Would you work out how many lines below include the word "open"? Only that number is wanted.

Dataset items
■ ■ ■ ■ ■

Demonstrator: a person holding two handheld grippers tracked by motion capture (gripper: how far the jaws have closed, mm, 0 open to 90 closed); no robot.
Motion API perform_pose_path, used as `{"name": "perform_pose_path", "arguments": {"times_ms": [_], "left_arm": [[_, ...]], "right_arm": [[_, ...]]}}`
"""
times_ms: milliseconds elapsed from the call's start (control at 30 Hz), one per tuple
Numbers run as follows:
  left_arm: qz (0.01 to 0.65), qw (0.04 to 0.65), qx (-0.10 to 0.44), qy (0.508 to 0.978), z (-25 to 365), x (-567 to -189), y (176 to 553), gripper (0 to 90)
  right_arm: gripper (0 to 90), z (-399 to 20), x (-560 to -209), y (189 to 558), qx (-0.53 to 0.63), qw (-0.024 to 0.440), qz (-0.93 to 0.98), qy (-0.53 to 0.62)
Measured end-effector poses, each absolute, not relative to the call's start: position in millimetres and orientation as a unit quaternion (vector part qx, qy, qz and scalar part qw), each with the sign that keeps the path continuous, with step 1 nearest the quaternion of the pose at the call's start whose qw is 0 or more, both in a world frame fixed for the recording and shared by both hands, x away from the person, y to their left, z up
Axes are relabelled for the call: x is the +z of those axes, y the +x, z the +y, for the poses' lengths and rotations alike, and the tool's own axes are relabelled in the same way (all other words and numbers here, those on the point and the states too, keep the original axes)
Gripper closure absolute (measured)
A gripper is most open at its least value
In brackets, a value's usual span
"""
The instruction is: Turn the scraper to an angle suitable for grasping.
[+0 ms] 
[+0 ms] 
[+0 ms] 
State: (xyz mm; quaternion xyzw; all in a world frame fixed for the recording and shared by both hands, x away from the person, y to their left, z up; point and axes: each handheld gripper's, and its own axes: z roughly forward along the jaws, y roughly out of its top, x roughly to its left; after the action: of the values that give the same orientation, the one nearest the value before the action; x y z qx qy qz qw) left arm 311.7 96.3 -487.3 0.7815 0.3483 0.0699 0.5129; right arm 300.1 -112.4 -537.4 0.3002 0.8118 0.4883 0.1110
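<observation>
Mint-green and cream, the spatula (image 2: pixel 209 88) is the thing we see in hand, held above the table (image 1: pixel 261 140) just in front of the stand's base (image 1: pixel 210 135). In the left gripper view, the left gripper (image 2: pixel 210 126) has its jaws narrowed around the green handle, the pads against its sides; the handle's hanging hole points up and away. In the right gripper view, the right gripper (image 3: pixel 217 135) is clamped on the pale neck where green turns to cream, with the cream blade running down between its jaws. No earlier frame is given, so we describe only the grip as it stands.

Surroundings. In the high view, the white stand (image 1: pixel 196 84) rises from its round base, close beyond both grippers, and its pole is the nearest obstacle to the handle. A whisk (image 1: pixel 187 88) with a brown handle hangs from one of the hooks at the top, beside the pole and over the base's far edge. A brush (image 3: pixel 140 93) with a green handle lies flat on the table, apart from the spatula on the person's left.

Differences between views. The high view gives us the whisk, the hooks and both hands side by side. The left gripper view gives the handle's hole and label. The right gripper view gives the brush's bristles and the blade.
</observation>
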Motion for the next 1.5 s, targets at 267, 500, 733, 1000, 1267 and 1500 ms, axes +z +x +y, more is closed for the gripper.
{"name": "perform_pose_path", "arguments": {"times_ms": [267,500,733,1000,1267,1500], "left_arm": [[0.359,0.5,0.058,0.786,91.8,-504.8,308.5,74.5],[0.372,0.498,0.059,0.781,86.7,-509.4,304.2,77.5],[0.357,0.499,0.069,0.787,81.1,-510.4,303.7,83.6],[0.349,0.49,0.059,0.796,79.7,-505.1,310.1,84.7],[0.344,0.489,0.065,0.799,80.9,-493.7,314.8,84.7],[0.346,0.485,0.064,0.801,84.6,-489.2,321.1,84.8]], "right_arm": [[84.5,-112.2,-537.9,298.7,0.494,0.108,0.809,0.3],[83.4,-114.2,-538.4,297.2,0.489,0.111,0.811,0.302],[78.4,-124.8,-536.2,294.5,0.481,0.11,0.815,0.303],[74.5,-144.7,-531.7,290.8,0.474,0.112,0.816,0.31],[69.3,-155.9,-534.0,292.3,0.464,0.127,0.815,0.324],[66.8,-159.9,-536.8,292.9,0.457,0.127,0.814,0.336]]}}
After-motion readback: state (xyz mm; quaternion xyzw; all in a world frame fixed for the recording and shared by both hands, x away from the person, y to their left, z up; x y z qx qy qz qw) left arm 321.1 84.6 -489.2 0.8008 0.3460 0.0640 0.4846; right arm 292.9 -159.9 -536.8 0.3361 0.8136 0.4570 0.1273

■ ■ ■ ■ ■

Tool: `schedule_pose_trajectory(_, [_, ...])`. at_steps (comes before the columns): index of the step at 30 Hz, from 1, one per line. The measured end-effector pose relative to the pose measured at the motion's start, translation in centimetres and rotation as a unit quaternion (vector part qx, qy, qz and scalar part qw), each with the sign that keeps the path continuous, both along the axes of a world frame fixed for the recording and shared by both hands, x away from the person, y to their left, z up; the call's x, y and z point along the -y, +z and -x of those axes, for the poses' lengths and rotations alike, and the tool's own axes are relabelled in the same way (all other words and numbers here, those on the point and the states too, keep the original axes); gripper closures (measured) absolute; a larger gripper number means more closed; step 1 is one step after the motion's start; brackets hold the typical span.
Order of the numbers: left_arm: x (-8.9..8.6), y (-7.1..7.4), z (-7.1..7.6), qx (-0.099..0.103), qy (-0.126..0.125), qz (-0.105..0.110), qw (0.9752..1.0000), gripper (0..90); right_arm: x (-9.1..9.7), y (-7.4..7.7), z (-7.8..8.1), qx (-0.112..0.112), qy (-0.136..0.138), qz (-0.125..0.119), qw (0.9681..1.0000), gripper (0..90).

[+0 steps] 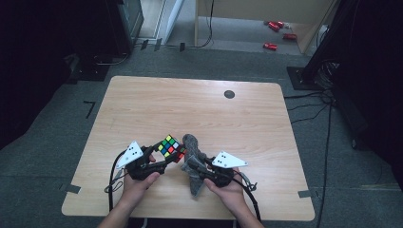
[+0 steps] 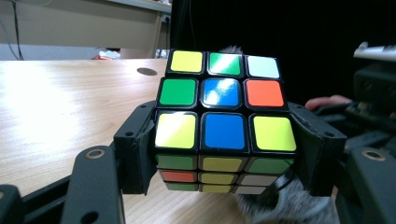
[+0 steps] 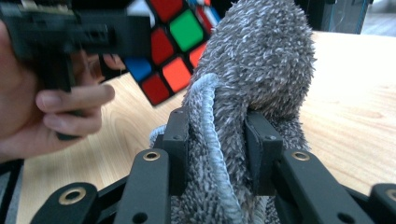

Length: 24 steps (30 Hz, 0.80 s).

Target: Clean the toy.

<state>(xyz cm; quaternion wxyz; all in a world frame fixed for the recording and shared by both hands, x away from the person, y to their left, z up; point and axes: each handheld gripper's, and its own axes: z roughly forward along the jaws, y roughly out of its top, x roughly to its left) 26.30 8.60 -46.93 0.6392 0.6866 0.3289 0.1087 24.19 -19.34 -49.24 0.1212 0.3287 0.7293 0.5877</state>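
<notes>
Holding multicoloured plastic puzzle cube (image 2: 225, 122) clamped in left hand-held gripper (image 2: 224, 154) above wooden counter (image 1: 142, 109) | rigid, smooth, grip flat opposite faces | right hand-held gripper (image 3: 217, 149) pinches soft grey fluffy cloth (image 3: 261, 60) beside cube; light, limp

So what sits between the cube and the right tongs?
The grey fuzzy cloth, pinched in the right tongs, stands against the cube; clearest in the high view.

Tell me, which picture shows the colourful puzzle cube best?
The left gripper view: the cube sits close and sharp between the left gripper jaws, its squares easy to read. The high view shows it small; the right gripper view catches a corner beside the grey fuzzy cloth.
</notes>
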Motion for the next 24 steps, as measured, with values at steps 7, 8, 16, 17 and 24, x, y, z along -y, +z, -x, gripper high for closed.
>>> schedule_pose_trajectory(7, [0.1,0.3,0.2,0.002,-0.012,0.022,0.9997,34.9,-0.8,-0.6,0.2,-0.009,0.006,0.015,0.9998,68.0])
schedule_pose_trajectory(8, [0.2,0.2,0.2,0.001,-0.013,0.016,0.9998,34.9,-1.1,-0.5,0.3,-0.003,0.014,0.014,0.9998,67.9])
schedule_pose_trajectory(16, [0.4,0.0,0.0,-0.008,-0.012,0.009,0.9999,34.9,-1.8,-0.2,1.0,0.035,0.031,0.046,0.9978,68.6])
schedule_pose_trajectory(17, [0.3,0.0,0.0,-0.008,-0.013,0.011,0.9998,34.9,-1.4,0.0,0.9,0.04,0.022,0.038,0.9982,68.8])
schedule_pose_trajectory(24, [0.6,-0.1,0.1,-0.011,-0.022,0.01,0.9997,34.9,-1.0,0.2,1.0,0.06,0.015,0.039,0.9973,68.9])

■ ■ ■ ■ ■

#### [RESULT OF THIS EXERCISE]
2